At many points in his administration his efforts were stymied by the U.S. Supreme Court, a body made up of followers of those who had driven the country into the ditch, in case after case striking down programs challenging economic regulations and reforms. After seeing some of his best ideas to help the American people shot down, FDR floated the idea of adding a Justice for each sitting Justice over the age of 70 who did not retire with a full pension, up to a limit of six additional Justices. In other words, it would have created anywhere from zero to six new seats of the court depending upon the choices of the current members of the court, while coercing his judicial antagonists to retire. His proposal was widely denounced by both Democrats and Republicans as “court packing” and entered history as a footnote of one of his only misjudgments.

But while FDR’s proposal to add Justices had a certain Rube Goldberg quality the idea of adding or subtracting Justices on the court was not a new or unusual prerogative of Congress. The U.S. Supreme Court began with six members. Then Congress reduced it to five, then restored it to six, then increased it from seven to nine to ten before going back to seven. In 1869 the number was set at nine where it remains today. The original plan was to have two Justices for each Court of Appeals, the courts one layer below the high court. Today there are eleven circuits made up of states and territories plus one for federal cases and another for the District of Columbia. The thirteen circuits are still on paper assigned to Supreme Court Justices in an obvious mismatch.

The circuit courts of appeals have varying numbers of judges. The first circuit, basically New England, has six judges. The ninth, which includes California, the West Coast, Alaska and Hawaii, has 29. Most of the others are in the 12-15 range. The usual procedure is for the cases to be heard by three judge panels. On occasion the court will order, or the parties request an en banc hearing, where all or most of the judges hear cases in a large group. The number of judges can vary from place to place but eleven or fifteen judges can meet in a courtroom to hear and later decide cases.

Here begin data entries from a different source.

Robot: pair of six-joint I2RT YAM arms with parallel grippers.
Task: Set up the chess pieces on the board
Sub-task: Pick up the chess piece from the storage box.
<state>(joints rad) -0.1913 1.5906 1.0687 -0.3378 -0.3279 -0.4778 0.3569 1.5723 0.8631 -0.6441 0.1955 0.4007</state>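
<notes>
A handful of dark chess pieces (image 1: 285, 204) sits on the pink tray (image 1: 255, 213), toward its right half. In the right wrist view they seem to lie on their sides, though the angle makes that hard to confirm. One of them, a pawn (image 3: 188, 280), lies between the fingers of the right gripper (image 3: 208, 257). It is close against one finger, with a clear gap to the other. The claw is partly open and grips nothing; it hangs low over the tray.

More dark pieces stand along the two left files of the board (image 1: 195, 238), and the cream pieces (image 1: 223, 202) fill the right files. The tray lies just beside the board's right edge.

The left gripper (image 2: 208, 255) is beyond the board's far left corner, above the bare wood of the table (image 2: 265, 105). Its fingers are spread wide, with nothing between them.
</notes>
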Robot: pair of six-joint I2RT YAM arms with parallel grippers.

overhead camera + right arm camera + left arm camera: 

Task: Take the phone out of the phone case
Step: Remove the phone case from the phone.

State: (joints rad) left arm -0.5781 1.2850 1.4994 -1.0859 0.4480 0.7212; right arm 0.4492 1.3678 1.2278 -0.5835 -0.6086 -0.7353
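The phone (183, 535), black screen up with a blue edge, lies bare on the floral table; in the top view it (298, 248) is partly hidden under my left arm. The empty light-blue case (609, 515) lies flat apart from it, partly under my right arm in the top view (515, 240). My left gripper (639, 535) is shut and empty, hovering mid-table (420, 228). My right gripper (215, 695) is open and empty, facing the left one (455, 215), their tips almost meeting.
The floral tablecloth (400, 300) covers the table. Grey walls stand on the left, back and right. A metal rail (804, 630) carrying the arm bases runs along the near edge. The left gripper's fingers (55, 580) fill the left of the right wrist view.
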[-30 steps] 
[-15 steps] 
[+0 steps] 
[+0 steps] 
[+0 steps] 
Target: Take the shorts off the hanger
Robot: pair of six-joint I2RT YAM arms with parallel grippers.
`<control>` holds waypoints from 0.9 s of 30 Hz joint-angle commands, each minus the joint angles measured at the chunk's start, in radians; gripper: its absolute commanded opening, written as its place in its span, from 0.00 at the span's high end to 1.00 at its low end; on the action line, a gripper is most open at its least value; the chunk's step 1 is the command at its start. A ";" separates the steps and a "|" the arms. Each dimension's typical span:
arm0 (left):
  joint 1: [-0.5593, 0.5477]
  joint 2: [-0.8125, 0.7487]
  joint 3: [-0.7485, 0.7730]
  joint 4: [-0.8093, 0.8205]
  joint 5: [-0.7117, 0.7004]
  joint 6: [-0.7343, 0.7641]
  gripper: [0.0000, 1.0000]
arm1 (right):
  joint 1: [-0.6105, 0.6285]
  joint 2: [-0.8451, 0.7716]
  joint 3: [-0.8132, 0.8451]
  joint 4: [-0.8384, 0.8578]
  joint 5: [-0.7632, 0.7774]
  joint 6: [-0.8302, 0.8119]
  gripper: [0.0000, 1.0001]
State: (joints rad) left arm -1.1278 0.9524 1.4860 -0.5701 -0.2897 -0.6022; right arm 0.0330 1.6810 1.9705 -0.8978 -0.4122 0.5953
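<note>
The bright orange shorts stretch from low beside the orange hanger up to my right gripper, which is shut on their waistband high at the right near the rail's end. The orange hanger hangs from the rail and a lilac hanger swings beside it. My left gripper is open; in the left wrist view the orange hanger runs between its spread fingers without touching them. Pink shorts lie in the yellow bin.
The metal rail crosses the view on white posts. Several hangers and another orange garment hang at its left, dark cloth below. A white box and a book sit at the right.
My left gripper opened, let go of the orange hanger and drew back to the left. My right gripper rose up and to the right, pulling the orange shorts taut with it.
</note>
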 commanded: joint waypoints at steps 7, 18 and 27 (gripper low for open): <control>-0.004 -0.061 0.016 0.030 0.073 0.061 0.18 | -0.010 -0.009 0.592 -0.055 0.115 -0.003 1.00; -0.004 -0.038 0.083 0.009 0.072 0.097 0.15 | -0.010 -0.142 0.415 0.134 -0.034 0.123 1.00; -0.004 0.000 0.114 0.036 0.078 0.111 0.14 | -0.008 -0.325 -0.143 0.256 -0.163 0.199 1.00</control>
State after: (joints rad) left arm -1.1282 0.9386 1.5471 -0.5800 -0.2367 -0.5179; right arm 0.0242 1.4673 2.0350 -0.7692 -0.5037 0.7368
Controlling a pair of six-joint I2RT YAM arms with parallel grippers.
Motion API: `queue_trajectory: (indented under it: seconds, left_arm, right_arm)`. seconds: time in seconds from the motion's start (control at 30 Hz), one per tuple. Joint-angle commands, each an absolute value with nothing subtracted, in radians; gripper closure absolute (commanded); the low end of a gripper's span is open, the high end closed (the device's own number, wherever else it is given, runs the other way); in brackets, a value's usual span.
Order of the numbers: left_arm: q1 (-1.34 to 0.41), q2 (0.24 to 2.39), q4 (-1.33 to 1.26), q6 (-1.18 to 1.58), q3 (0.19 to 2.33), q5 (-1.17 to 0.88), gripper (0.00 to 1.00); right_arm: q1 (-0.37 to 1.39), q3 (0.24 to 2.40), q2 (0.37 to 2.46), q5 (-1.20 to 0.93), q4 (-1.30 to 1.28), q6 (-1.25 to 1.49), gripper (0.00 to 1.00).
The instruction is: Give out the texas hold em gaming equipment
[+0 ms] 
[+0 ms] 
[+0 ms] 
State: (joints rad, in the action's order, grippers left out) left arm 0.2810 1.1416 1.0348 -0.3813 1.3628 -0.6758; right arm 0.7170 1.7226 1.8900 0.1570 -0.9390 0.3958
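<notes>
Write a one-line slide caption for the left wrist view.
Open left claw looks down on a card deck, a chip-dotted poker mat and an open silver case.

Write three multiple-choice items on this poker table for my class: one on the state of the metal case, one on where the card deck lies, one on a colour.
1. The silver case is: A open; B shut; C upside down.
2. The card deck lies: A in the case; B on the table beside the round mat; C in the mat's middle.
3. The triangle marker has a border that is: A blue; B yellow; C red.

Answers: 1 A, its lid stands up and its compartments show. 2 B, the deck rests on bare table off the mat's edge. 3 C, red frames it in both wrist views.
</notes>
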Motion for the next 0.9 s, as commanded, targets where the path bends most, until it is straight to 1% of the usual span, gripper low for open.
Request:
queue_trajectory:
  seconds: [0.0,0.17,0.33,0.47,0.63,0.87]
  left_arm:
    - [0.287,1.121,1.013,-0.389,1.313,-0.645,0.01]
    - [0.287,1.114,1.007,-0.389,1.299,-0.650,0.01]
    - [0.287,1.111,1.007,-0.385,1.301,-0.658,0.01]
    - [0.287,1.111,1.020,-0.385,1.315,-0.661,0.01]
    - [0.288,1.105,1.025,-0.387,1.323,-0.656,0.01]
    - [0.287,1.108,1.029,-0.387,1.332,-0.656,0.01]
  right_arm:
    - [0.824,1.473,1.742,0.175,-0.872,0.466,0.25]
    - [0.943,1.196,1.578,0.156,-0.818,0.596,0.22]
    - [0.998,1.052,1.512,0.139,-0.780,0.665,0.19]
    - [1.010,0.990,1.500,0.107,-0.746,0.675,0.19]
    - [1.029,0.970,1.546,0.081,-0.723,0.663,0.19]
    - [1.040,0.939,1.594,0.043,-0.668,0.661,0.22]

The point is that it is more than nine and it still manages to function. There is no reason why the Supreme Court cannot and should not have more than nine members. Many if not most Justices worked in the circuit courts and have experience hearing cases with more than eight others sitting next to them on the bench.

Congress has the power under the Constitution to increase or decrease the seats on the court and to create or abolish any lower court. But why should it, and more pointedly why bring it up now?  The tragic death of American hero Justice Ruth Bader Ginsberg created a vacancy on the court, six weeks before the election. Literally before her body was cold and before the services to mark her passing, the current (and hopefully temporary) occupant of the White House expressed with glee his intention to appoint a successor as soon as possible, six weeks before the election. Senate majority leader Mitch McConnell immediately expressed his determination to confirm whoever was named before the congressional term expired, if not sooner, in a complete reversal of his refusal four years ago to grant a hearing or vote for Merrick Garland who was appointed to the Supreme Court by President Barack Obama ten months before the election. On October 26, the Senate confirmed nominee Amy Coney Barrett with no Democratic votes. Pointing out the hypocrisy is a waste of time when the hypocrite has no moral compass, no integrity and no shame. He doesn’t care and never will.

If enough Republican senators had found some decency within themselves, some sense of the ethical behavior or reciprocity upon which governing depends, there would be little reason to alter the court at this time. But the choice by a Republican bloc representing a minority of the country to ram through a nominee means a new Congress must embrace the corrective action of expanding the court or amending its jurisdiction next January. It would not be “court packing.’ It would be justice.